(Assignment): The expected output is an exact copy of the lines from the one containing "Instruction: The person" to the final line below, minus any pictures.

(Data segment begins)

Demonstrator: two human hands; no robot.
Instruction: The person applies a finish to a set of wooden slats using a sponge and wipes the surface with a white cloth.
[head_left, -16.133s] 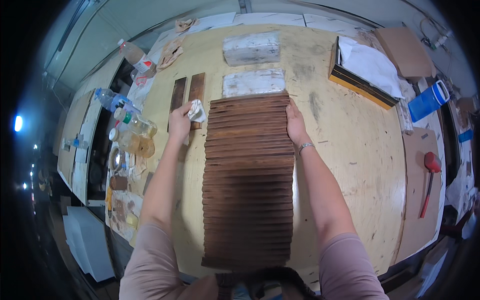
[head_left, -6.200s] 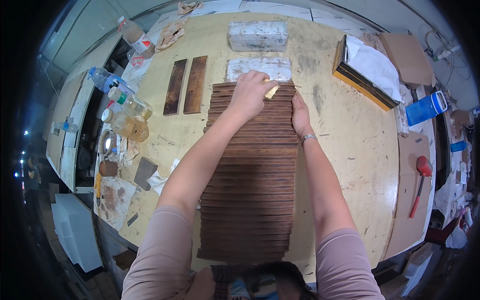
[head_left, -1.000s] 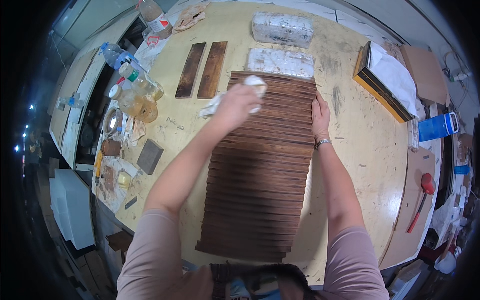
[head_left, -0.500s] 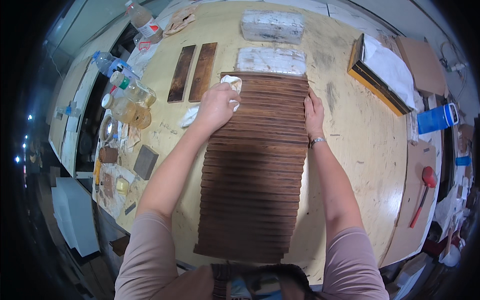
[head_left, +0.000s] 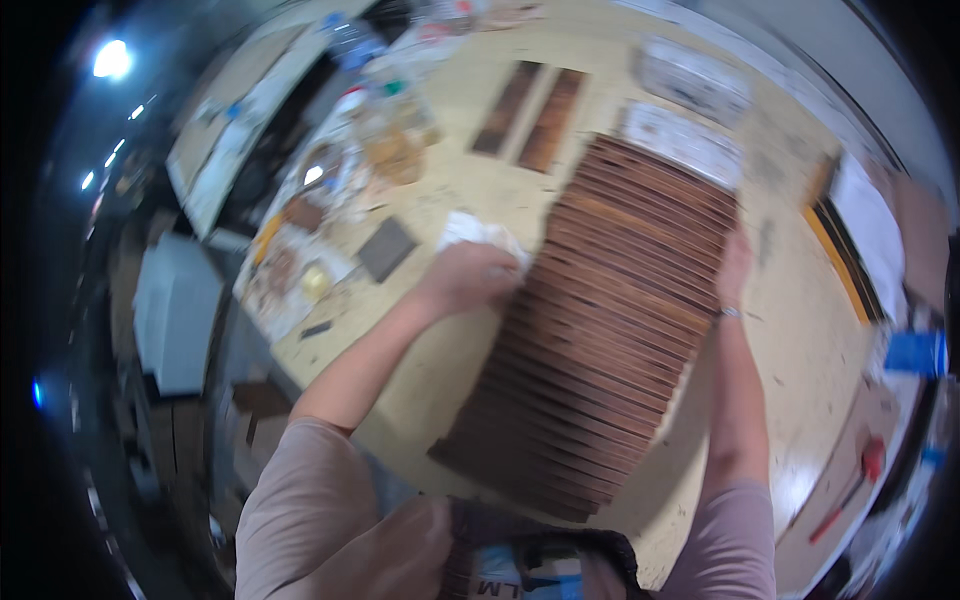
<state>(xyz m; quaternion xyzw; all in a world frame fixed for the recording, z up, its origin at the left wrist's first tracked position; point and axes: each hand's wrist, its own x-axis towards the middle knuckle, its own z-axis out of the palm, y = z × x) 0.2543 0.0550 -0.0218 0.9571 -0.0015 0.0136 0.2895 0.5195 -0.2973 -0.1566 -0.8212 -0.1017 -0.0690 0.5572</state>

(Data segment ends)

(Result of the task):
Instruction: The person applies a finish to a set of wooden slats using a sponge and wipes the surface with a white cloth.
[head_left, -16.133s] 
[head_left, -6.200s] 
[head_left, -1.000s] 
[head_left, -0.500s] 
[head_left, +0.000s] 
<state>(xyz m; quaternion xyzw; all in a world frame fixed for the recording, z up, its origin at the left wrist's first tracked position; point and axes: each hand's wrist, its own x-axis towards the middle knuckle, its own z-axis out of the palm, y = z × x) 0.2543 0.0550 -0.0218 0.9571 -0.0015 0.0136 0.2895 0.5195 -0.2973 -0.1566 -0.8212 -0.1017 -0.0690 0.5572</state>

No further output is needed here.